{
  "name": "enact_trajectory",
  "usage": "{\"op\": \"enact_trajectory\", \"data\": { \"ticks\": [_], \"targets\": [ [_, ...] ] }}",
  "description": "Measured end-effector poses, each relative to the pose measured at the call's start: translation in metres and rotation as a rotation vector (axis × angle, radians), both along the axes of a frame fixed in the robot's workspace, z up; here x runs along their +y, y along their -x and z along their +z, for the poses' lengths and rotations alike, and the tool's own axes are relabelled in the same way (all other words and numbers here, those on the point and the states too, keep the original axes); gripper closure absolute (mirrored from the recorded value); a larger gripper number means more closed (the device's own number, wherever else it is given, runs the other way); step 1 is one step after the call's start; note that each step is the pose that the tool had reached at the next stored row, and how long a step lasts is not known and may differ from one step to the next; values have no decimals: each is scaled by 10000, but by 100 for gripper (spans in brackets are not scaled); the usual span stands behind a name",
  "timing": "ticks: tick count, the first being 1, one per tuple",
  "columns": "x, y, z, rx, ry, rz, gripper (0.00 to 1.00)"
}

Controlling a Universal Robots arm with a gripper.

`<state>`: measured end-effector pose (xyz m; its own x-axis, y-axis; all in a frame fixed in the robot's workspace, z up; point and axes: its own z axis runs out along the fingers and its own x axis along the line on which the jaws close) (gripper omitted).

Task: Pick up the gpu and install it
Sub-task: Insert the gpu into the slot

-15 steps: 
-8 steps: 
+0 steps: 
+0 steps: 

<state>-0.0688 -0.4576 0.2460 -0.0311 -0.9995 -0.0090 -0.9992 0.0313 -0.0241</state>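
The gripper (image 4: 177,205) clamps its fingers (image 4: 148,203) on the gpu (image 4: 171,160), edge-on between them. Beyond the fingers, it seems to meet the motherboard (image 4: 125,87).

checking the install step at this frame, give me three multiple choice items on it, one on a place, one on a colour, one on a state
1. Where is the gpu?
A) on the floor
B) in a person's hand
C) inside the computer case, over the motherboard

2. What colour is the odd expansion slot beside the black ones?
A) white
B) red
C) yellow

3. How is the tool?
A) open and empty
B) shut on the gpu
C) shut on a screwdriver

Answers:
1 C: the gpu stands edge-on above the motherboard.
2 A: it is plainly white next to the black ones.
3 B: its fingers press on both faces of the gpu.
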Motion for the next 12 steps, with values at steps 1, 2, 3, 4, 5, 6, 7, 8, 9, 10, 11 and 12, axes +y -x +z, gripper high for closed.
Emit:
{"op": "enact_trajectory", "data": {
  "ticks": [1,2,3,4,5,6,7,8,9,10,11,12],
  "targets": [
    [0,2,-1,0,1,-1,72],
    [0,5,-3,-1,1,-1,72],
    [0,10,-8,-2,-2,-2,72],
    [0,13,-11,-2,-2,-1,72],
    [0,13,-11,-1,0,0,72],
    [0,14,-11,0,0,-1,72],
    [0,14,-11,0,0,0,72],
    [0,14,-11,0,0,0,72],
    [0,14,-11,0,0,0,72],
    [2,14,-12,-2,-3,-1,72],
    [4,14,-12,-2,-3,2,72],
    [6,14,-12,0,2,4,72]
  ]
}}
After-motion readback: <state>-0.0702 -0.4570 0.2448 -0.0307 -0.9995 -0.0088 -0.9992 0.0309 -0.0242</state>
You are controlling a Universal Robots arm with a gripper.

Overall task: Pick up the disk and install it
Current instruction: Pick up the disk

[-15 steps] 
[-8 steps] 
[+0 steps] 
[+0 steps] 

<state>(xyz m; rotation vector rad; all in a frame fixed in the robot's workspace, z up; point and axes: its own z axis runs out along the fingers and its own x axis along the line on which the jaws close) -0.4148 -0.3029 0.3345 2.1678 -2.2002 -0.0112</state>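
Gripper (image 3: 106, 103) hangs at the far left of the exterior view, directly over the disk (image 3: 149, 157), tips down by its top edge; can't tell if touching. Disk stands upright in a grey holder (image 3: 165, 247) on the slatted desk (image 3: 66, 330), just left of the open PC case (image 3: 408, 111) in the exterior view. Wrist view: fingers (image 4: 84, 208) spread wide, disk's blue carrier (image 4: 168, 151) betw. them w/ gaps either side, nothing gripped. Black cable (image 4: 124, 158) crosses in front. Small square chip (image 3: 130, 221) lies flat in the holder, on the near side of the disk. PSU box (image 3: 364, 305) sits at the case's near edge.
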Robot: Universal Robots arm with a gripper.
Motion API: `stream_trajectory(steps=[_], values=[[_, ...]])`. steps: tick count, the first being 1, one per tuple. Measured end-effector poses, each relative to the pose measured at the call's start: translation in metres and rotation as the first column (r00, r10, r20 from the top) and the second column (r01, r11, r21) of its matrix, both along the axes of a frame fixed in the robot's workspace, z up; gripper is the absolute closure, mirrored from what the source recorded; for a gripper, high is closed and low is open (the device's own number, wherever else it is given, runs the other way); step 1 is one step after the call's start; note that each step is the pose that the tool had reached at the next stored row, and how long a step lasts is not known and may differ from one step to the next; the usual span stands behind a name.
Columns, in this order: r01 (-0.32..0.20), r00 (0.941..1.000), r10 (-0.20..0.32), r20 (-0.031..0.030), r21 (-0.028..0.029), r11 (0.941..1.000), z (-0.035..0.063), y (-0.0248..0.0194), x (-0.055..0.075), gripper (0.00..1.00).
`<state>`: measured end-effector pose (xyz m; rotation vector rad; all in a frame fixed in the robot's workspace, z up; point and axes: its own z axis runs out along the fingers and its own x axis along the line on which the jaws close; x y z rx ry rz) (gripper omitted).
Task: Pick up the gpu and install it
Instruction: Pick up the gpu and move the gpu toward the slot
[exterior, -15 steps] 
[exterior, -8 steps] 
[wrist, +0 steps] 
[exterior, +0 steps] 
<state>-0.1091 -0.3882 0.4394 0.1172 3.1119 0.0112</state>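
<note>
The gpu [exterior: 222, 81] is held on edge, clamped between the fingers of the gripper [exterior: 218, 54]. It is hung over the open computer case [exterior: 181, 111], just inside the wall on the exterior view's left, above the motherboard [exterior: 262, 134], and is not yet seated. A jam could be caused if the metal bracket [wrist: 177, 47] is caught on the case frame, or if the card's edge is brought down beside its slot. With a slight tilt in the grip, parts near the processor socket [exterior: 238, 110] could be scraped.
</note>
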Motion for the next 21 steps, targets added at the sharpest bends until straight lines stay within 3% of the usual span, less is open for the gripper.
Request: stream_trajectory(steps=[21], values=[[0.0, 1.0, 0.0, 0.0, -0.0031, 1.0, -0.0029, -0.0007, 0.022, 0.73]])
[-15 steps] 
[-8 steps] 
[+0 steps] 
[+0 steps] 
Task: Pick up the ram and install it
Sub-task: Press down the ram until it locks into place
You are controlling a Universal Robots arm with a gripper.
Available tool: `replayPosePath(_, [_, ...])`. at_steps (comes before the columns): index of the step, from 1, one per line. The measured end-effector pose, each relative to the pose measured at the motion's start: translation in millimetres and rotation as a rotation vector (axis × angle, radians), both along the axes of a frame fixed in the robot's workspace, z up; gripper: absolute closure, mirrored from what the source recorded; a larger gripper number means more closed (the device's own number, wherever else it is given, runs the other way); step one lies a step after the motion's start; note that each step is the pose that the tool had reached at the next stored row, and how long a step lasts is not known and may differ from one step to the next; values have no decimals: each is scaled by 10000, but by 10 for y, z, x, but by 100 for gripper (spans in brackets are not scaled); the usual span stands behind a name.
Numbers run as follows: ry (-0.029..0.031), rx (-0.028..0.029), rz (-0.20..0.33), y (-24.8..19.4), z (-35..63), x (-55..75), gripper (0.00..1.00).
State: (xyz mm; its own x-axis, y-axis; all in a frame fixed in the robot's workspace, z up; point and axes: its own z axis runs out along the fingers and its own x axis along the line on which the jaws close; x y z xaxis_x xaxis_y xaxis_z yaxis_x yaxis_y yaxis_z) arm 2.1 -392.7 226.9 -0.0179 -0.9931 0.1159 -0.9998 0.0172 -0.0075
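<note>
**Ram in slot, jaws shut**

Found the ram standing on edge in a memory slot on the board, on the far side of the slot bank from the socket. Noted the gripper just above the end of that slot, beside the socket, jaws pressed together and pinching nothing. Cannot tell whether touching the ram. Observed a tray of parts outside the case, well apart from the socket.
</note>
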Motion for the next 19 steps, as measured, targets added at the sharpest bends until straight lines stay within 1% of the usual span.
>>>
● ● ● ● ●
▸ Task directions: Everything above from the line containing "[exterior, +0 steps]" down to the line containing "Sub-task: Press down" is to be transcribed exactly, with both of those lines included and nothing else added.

▸ Output of the task:
[exterior, +0 steps] 
<state>-0.1091 -0.3882 0.4394 0.1172 3.1119 0.0112</state>
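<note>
The gpu [exterior: 222, 81] is held on edge, clamped between the fingers of the gripper [exterior: 218, 54]. It is hung over the open computer case [exterior: 181, 111], just inside the wall on the exterior view's left, above the motherboard [exterior: 262, 134], and is not yet seated. A jam could be caused if the metal bracket [wrist: 177, 47] is caught on the case frame, or if the card's edge is brought down beside its slot. With a slight tilt in the grip, parts near the processor socket [exterior: 238, 110] could be scraped.
</note>
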Motion for the next 21 steps, targets added at the sharpest bends until straight lines stay within 3% of the usual span, less is open for the gripper.
Request: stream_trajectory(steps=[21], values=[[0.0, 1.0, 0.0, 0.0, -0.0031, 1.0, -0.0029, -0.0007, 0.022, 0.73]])
[-15 steps] 
[-8 steps] 
[+0 steps] 
[+0 steps] 
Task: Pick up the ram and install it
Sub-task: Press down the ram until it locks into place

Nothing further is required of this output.